Zeng Qingxiang
College of Humanities and Media, Hubei University of Science and Technology, Xianning, Hubei, China.
PeerJ Comput Sci. 2024 Aug 1;10:e2213. doi: 10.7717/peerj-cs.2213. eCollection 2024.
Traditional methods may be inefficient when processing large-scale data in the field of text mining, often struggling to identify and cluster relevant information accurately and efficiently. Additionally, capturing nuanced sentiment and emotional context within news text is challenging with conventional techniques. To address these issues, this article introduces an improved bidirectional-Kmeans-long short-term memory network-convolutional neural network (BiK-LSTM-CNN) model that incorporates emotional semantic analysis for high-dimensional news text visual extraction and media hotspot mining. The BiK-LSTM-CNN model comprises four modules: news text preprocessing, news text clustering, sentiment semantic analysis, and the BiK-LSTM-CNN model itself. By combining these components, the model effectively identifies common features within the input data, clusters similar news articles, and accurately analyzes the emotional semantics of the text. This comprehensive approach enhances both the accuracy and efficiency of visual extraction and hotspot mining. Experimental results demonstrate that compared to models such as Transformer, AdvLSTM, and NewRNN, BiK-LSTM-CNN achieves improvements in macro accuracy by 0.50%, 0.91%, and 1.34%, respectively. Similarly, macro recall rates increase by 0.51%, 1.24%, and 1.26%, while macro F1 scores improve by 0.52%, 1.23%, and 1.92%. Additionally, the BiK-LSTM-CNN model shows significant improvements in time efficiency, further establishing its potential as a more effective approach for processing and analyzing large-scale text data.

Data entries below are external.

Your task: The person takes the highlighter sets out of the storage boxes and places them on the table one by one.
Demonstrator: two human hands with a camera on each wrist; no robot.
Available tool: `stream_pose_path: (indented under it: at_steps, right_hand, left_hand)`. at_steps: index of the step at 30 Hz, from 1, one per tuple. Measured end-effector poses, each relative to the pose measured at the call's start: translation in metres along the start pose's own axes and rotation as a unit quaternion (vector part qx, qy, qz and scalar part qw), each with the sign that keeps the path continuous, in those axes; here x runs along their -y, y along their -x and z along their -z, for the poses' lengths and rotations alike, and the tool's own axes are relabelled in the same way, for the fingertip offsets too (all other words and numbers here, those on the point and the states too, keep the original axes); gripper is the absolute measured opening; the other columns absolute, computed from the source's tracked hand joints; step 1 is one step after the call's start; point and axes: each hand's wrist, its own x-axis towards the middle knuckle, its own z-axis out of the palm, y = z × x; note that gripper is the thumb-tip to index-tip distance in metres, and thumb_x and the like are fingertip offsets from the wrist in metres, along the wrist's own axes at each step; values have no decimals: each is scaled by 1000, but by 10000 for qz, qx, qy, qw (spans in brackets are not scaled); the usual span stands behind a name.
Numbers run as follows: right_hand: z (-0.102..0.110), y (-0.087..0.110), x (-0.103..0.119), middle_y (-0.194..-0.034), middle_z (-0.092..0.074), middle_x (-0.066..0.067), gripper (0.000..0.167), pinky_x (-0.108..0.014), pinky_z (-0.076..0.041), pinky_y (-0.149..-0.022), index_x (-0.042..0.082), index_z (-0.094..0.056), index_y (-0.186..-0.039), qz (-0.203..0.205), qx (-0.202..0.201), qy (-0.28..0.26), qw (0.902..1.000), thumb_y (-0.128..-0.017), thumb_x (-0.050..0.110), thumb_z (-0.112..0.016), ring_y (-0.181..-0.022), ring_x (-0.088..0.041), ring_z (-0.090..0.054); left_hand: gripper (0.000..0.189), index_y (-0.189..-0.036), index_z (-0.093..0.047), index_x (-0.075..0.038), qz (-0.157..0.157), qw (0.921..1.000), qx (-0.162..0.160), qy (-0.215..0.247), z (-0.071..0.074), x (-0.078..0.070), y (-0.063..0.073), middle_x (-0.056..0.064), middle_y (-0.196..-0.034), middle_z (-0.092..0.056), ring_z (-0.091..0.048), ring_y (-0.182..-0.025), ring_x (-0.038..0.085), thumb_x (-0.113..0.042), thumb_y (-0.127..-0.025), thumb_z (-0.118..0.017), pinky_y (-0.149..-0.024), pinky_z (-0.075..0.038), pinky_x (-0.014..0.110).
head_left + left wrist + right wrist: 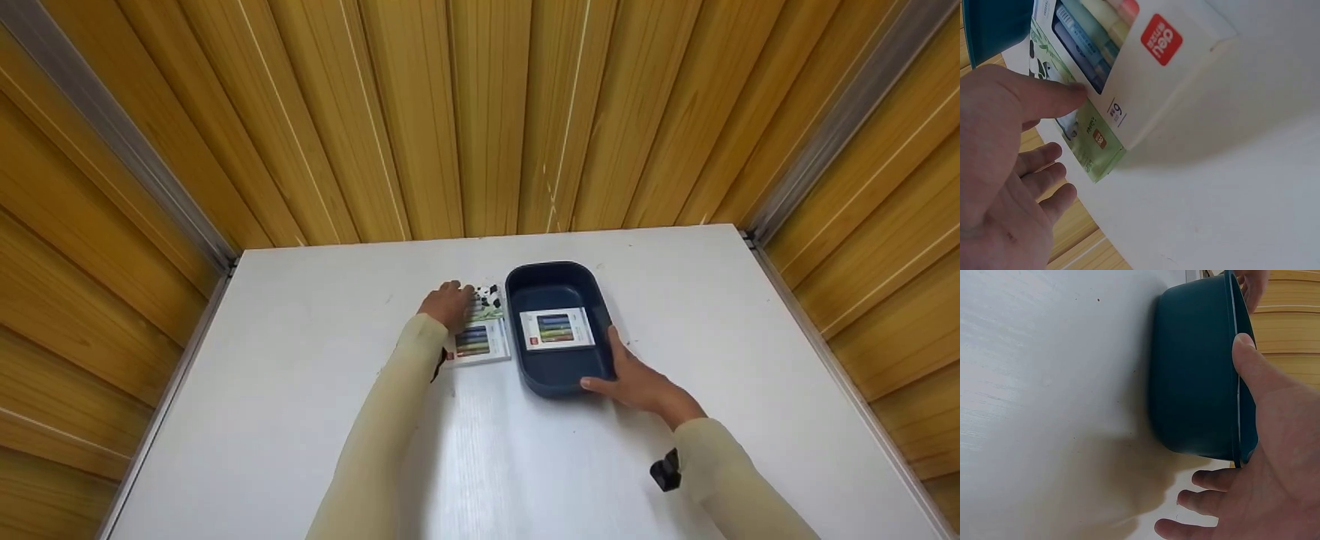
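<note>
Blue tub (555,372), on white table (300,420); inside, one marker box (556,328). Second marker box (480,343): on table, just beside tub, left. Green panda packet (489,301): at that box's far edge. Left hand (447,306): at packet, fingers loosely parted, thumb over packet. Right hand (636,381): spread wide at tub's near right corner, thumb against tub.

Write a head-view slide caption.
Left hand at a panda pack and marker pack, right hand on a bin holding another marker pack.
</note>
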Motion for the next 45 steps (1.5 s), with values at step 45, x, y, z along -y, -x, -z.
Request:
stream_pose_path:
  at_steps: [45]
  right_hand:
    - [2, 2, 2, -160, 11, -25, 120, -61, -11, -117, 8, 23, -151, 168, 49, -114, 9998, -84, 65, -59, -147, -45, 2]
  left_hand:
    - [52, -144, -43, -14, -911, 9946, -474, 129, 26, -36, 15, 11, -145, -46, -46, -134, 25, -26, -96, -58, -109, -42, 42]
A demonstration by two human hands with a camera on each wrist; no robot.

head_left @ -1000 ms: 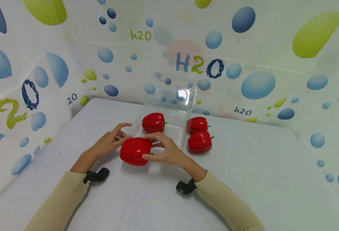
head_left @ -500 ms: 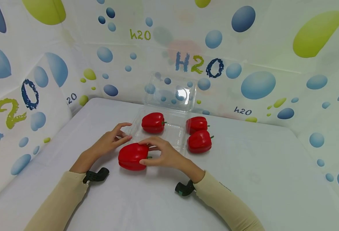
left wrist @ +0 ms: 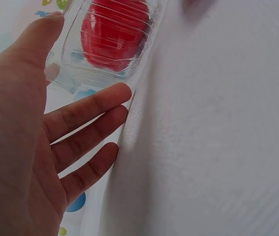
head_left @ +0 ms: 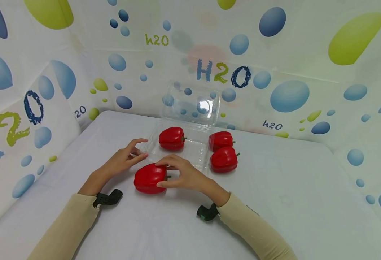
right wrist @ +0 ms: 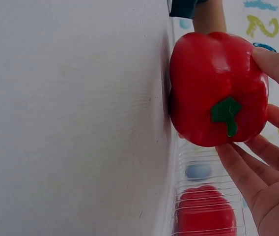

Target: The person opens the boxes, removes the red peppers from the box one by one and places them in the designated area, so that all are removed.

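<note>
In the head view, my right hand (head_left: pixel 184 173) holds a red bell pepper (head_left: pixel 149 179) by its stem end, thumb on the near side and fingers over the far side. The right wrist view shows the pepper's green stem (right wrist: pixel 226 116), with the pepper low against the white table. My left hand (head_left: pixel 123 157) is at the left side of a clear plastic clamshell box (head_left: pixel 195 150), thumb and index finger by its wall. Its other fingers (left wrist: pixel 88 110) are spread and hold nothing. Inside the box lies another red bell pepper (head_left: pixel 171 138).
Two more red bell peppers (head_left: pixel 221 141) (head_left: pixel 224 159) lie on the table just right of the box. The box's transparent lid (head_left: pixel 190 103) stands raised at the back, by the patterned wall sheet (head_left: pixel 128 86). White cloth (head_left: pixel 291 202) covers the table.
My right hand has brought its bell pepper down and nearer to me, away from the left fingertips and the box. The left hand, the box and the other peppers have stayed put.
</note>
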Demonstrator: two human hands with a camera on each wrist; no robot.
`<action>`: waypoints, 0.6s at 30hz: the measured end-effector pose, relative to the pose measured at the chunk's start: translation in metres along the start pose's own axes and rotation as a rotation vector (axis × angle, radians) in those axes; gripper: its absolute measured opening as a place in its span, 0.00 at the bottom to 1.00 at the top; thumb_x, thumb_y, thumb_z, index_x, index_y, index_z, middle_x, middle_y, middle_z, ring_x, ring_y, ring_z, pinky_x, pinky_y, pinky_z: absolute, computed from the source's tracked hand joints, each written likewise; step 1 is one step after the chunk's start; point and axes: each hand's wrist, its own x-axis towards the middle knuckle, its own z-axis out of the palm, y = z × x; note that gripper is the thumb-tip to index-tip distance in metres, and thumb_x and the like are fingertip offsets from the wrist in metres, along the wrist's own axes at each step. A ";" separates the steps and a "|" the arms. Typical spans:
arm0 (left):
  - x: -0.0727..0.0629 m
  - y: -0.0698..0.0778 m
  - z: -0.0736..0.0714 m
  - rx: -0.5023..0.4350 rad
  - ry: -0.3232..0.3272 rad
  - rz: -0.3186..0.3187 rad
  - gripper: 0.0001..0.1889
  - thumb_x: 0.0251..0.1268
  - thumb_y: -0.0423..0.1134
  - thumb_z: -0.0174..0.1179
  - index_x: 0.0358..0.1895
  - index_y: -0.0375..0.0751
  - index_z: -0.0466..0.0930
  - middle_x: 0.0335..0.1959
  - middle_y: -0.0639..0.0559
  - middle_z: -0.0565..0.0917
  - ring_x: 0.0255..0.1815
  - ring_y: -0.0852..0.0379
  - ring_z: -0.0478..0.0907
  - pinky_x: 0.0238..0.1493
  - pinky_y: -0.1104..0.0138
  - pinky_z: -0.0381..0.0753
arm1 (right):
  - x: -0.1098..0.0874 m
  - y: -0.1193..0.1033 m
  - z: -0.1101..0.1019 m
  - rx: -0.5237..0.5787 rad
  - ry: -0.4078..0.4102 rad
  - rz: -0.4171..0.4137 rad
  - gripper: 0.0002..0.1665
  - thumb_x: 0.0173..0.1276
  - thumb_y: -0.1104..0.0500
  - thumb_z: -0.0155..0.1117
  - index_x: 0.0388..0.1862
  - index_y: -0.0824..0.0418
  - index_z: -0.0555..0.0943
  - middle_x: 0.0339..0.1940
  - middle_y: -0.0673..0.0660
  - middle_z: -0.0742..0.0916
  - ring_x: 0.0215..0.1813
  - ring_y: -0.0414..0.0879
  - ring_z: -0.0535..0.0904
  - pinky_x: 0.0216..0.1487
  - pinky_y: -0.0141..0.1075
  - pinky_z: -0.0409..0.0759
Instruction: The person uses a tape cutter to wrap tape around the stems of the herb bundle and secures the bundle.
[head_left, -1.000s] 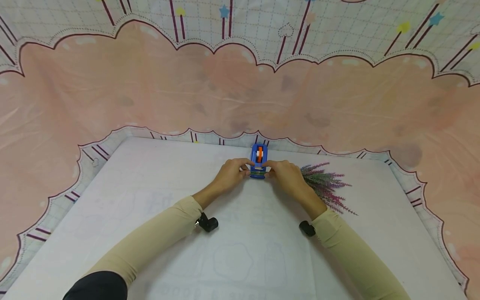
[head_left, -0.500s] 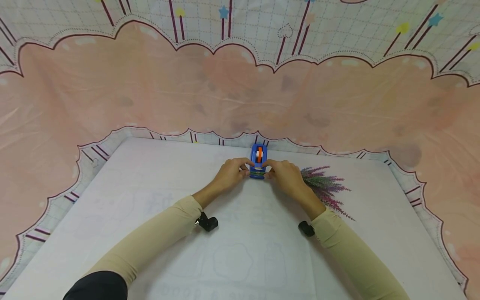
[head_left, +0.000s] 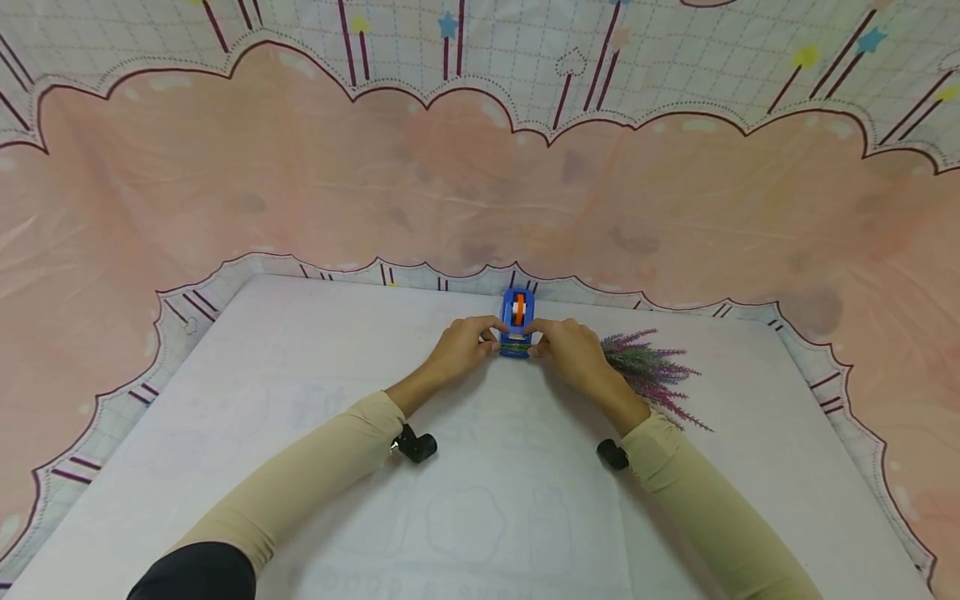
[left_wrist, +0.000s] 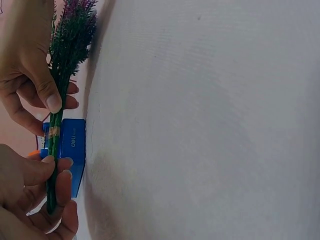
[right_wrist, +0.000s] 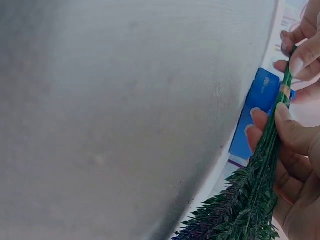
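A bunch of artificial lavender [head_left: 647, 362] with purple and pink heads spreads out to the right, partly behind my right hand [head_left: 576, 354]. Its green stems [left_wrist: 59, 107] cross in front of a blue tape dispenser [head_left: 517, 300], which carries an orange-cored roll. My left hand [head_left: 459, 348] pinches the stem ends between thumb and fingers. On the flower side of the band, my right hand pinches the stems. Between the two hands, a brownish, shiny band of tape [right_wrist: 285, 90] wraps the stems. Whether the tape still joins the roll is too small to tell.
The white table [head_left: 465, 467] spreads under both arms, and the dispenser stands at its far edge. A patterned peach and white cloth [head_left: 450, 192] hangs behind. Black wrist cameras [head_left: 417, 446] sit at both cuffs.
The lavender heads have swung slightly toward me and then partly back, as the bunch turned a little. Both hands and the dispenser stay nearly where they were.
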 end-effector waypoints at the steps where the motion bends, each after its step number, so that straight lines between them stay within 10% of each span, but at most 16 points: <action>1: 0.000 0.000 0.000 0.002 0.000 -0.001 0.15 0.68 0.30 0.65 0.56 0.42 0.85 0.38 0.47 0.90 0.44 0.51 0.86 0.52 0.54 0.81 | 0.000 0.000 0.000 0.000 0.000 -0.001 0.18 0.68 0.59 0.71 0.57 0.56 0.86 0.35 0.56 0.92 0.35 0.48 0.88 0.30 0.41 0.82; 18: -0.007 -0.004 0.003 -0.021 -0.026 -0.052 0.21 0.66 0.29 0.65 0.62 0.39 0.79 0.35 0.48 0.90 0.41 0.52 0.85 0.54 0.54 0.80 | -0.002 -0.003 0.003 0.013 -0.076 0.066 0.25 0.68 0.55 0.72 0.62 0.58 0.79 0.35 0.53 0.91 0.35 0.47 0.86 0.37 0.45 0.83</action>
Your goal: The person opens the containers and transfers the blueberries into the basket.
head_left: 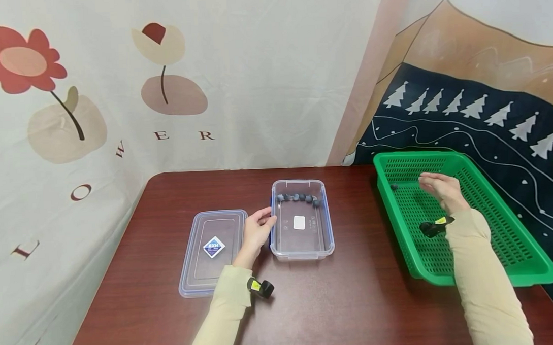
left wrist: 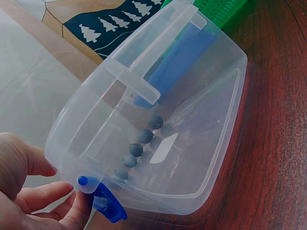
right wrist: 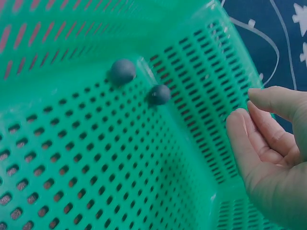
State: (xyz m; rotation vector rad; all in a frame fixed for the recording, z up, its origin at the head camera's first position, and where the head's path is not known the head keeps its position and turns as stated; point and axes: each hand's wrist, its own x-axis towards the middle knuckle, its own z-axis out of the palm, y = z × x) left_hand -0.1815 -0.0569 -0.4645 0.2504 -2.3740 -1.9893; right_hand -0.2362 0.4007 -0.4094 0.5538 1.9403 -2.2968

在文本挖掘领域处理大规模数据时,传统方法可能效率低下,往往难以准确、高效地识别和聚类相关信息。此外,使用传统技术捕捉新闻文本中的细微情感和情感背景具有挑战性。为了解决这些问题,本文介绍了一种改进的双向K均值-长短期记忆网络-卷积神经网络(BiK-LSTM-CNN)模型,该模型结合了情感语义分析,用于高维新闻文本视觉提取和媒体热点挖掘。BiK-LSTM-CNN模型由四个模块组成:新闻文本预处理、新闻文本聚类、情感语义分析以及BiK-LSTM-CNN模型本身。通过组合这些组件,该模型有效地识别输入数据中的共同特征,对相似的新闻文章进行聚类,并准确分析文本的情感语义。这种综合方法提高了视觉提取和热点挖掘的准确性和效率。实验结果表明,与Transformer、AdvLSTM和NewRNN等模型相比,BiK-LSTM-CNN的宏观准确率分别提高了0.50%、0.91%和1.34%。同样,宏观召回率分别提高了0.51%、1.24%和1.26%,而宏观F1分数分别提高了0.52%、1.23%和1.92%。此外,BiK-LSTM-CNN模型在时间效率方面有显著提高,进一步确立了其作为处理和分析大规模文本数据的更有效方法的潜力。